### TASK DETAILS
After locating the line that contains "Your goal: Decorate" in the records below, write out exactly that line and each line after it through the one that contains "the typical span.", and nothing else.

Start of THE DATA

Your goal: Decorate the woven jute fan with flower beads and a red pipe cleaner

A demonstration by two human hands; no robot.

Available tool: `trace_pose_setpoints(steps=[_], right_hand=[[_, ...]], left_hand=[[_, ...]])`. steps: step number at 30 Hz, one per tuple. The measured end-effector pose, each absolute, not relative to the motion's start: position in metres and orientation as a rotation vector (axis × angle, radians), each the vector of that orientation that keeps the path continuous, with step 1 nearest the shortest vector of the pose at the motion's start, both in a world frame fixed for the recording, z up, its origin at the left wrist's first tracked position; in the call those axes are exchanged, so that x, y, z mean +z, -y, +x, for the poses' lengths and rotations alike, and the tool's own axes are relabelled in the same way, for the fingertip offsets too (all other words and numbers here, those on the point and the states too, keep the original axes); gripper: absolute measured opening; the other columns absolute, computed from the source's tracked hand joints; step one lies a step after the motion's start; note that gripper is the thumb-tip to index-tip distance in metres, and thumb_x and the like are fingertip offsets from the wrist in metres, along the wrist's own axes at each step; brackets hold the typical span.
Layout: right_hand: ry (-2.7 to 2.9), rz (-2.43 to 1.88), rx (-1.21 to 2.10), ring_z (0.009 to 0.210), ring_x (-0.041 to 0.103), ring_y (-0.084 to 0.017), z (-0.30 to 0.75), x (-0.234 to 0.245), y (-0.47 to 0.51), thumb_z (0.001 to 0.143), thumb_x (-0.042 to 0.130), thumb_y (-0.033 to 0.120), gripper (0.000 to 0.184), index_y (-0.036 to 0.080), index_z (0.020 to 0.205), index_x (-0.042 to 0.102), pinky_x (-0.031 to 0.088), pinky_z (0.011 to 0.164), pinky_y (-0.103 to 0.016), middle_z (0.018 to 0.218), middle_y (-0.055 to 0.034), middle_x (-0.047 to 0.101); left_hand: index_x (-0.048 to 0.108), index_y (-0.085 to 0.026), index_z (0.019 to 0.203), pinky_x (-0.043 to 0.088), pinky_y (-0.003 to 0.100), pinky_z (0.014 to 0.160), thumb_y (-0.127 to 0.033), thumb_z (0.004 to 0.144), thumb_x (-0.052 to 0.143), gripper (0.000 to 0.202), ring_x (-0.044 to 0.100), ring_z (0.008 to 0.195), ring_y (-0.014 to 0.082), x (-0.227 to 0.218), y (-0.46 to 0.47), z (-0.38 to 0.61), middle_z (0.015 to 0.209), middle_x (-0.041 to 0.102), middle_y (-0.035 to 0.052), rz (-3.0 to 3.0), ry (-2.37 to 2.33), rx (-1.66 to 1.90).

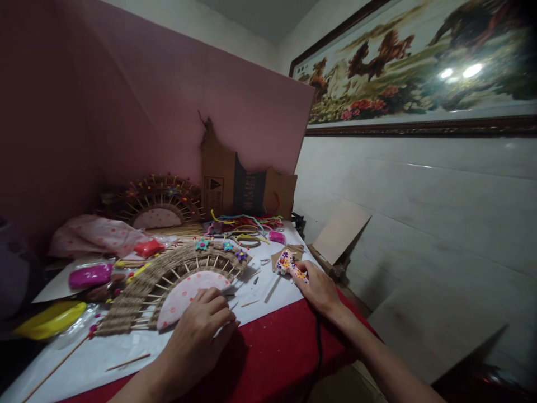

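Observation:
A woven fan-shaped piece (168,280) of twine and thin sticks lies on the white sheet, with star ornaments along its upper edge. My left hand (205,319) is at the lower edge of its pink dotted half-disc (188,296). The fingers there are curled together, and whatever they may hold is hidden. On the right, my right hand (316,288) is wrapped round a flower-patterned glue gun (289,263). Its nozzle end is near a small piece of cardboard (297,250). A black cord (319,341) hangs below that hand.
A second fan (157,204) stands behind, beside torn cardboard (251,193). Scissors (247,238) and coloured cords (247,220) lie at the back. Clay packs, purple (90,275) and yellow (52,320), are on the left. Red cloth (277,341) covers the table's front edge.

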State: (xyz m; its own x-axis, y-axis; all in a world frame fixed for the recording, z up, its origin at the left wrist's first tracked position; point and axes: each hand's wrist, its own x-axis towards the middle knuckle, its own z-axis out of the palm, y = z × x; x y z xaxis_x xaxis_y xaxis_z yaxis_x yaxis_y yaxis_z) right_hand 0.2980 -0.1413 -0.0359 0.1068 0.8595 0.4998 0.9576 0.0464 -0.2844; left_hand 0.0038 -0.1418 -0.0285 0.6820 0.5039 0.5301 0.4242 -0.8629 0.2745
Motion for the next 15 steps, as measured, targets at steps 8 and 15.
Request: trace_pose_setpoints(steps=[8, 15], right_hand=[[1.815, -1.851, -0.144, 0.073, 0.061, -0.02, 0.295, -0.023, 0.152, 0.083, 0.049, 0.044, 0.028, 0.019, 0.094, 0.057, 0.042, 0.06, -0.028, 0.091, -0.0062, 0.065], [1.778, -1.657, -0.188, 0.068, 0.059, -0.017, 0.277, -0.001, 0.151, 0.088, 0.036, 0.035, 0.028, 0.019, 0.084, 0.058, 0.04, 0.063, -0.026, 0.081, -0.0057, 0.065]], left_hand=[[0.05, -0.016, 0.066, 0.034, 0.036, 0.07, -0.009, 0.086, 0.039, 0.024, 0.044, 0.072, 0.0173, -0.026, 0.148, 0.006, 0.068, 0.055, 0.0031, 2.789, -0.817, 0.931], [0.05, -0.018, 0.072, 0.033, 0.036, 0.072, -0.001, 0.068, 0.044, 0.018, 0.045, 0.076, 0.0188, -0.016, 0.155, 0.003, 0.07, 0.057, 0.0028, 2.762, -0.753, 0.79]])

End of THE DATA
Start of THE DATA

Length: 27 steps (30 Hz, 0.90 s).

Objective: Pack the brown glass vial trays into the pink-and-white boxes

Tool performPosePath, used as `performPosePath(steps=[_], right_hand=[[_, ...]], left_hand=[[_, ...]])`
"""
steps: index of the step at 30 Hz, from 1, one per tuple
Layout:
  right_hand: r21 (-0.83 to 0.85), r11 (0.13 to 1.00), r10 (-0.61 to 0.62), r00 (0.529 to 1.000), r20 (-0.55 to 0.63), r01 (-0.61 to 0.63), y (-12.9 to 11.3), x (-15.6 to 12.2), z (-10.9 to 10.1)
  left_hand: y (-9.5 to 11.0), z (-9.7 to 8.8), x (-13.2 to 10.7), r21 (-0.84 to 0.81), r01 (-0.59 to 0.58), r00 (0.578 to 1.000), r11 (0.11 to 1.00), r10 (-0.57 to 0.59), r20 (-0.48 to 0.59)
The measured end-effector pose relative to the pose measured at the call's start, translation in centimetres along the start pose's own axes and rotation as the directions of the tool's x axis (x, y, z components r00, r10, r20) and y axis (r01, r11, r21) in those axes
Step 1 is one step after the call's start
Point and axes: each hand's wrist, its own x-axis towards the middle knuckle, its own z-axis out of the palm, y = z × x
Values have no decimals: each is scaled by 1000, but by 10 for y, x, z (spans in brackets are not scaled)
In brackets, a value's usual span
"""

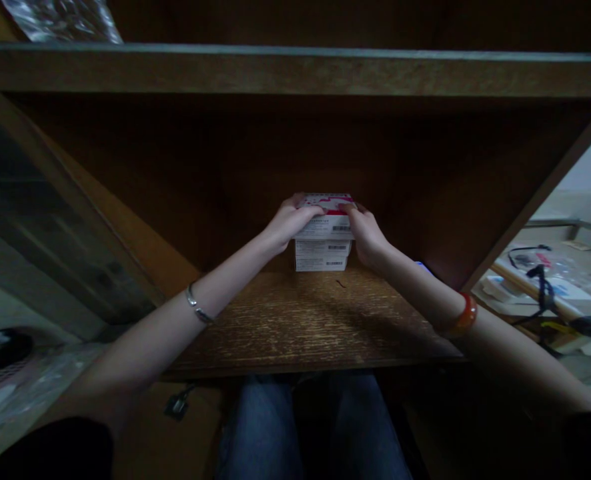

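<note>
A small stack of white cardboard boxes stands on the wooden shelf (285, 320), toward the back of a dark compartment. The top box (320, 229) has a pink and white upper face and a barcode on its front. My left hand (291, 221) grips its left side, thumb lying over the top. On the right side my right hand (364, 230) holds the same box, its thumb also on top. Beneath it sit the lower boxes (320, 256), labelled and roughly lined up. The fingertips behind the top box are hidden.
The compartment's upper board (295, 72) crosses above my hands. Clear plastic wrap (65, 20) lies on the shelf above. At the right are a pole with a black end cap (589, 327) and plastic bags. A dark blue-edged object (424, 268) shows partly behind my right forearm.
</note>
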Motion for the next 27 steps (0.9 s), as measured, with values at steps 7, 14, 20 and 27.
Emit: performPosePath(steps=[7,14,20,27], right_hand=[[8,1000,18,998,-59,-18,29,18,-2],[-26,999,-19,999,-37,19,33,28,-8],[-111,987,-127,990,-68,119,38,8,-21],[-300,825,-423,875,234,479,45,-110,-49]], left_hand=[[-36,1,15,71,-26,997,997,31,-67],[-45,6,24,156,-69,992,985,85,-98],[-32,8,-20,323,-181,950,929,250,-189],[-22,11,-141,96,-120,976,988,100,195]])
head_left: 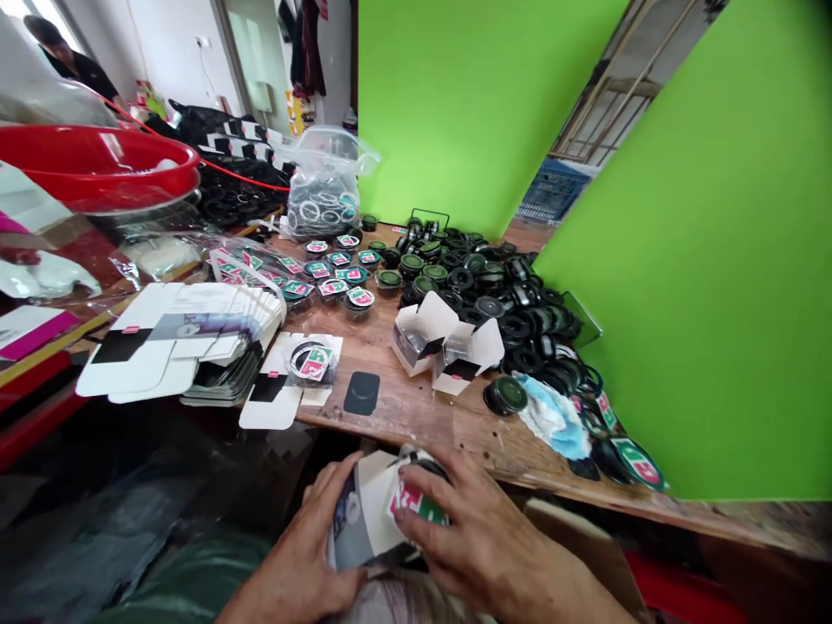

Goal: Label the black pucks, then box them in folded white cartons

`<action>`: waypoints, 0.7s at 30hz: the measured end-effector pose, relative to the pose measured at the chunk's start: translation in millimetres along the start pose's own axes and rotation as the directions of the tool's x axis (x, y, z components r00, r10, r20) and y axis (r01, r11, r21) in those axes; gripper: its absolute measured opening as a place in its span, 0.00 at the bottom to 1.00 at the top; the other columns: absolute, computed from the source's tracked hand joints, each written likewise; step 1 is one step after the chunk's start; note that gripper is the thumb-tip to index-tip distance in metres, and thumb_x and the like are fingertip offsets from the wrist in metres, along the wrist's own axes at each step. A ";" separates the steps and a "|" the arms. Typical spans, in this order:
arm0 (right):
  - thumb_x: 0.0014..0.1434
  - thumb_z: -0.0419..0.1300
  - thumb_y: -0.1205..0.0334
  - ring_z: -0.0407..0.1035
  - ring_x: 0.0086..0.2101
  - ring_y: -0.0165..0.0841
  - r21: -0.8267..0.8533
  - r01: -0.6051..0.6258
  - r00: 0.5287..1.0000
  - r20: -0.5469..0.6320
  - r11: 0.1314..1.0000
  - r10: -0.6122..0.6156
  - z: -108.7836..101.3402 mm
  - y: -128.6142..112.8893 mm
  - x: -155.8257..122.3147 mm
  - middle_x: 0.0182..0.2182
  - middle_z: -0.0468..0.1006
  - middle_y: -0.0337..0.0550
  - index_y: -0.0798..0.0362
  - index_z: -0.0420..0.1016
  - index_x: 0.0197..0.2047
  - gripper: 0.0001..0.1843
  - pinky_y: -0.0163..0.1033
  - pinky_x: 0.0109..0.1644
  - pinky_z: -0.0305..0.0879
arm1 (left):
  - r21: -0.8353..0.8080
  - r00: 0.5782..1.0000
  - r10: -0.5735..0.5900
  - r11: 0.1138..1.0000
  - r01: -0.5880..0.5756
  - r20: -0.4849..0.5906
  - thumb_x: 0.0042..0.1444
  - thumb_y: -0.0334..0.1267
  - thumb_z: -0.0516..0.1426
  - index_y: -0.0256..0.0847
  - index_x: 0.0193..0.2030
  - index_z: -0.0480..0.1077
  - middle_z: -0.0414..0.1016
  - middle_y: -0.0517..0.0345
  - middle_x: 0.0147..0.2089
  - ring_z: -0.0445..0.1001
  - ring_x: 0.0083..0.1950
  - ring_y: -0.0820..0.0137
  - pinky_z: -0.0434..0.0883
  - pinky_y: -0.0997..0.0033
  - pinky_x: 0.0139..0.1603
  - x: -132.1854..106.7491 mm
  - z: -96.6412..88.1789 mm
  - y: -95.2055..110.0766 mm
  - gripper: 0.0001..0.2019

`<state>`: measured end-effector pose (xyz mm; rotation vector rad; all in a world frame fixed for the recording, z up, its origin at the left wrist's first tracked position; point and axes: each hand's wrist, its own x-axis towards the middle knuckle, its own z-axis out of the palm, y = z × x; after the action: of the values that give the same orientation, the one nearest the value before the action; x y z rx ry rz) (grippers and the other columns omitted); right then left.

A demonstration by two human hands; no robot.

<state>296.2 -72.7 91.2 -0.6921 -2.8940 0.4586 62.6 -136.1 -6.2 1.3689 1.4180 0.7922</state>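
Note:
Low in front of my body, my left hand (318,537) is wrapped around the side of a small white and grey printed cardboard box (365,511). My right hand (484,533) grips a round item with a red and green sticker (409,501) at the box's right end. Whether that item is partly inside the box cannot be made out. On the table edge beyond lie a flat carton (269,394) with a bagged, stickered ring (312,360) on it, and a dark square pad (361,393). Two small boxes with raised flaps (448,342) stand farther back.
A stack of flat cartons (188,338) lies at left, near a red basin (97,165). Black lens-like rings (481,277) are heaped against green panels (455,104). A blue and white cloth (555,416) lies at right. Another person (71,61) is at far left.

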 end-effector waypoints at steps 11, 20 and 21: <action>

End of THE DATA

### EXERCISE SOLUTION
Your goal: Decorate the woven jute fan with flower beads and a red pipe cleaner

A demonstration by two human hands; no robot.

Available tool: `trace_pose_setpoints(steps=[_], right_hand=[[_, ...]], left_hand=[[_, ...]])`. steps: step number at 30 Hz, one per tuple. The measured end-effector pose, each absolute, not relative to the motion's start: position in metres and orientation as a rotation vector (axis × angle, radians), each the vector of that orientation that keeps the path continuous, with step 1 nearest the shortest vector of the pose at the motion's start, both in a world frame fixed for the recording, z up, its origin at the left wrist's first tracked position; in the call those axes are exchanged, so that x, y, z mean +z, -y, +x, for the poses' lengths and rotations alike, and the tool's own axes are relabelled in the same way, for the fingertip offsets too (all other words and numbers here, those on the point and the states too, keep the original axes); gripper: absolute measured opening; the other columns absolute, computed from the source's tracked hand joints; step one lies a step after the motion's start; note that gripper is the thumb-tip to index-tip distance in metres, and thumb_x and the like are fingertip offsets from the wrist in metres, along the wrist's own axes at each step; brackets hold the typical span.

There is no more to the answer.